About this task ▸
Stopping right after the line with "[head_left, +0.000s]", please reproduce the material below exactly from its first line.

Dataset content ▸
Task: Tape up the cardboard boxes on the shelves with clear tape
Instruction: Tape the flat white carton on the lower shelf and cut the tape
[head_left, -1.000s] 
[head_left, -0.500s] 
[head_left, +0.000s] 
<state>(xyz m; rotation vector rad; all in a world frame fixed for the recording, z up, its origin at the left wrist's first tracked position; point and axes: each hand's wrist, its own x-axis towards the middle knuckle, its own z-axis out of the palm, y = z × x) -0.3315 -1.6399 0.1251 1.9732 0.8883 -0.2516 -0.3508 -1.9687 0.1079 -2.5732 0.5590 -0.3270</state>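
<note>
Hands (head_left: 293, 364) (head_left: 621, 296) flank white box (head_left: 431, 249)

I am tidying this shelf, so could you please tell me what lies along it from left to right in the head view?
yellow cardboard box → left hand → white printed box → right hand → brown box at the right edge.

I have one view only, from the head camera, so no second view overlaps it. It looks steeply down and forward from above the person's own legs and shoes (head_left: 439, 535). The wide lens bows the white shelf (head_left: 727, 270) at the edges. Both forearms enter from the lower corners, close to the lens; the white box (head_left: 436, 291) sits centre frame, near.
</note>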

Task solution ▸
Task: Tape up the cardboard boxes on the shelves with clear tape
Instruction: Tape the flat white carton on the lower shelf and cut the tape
[head_left, -1.000s] 
[head_left, -0.500s] 
[head_left, +0.000s] 

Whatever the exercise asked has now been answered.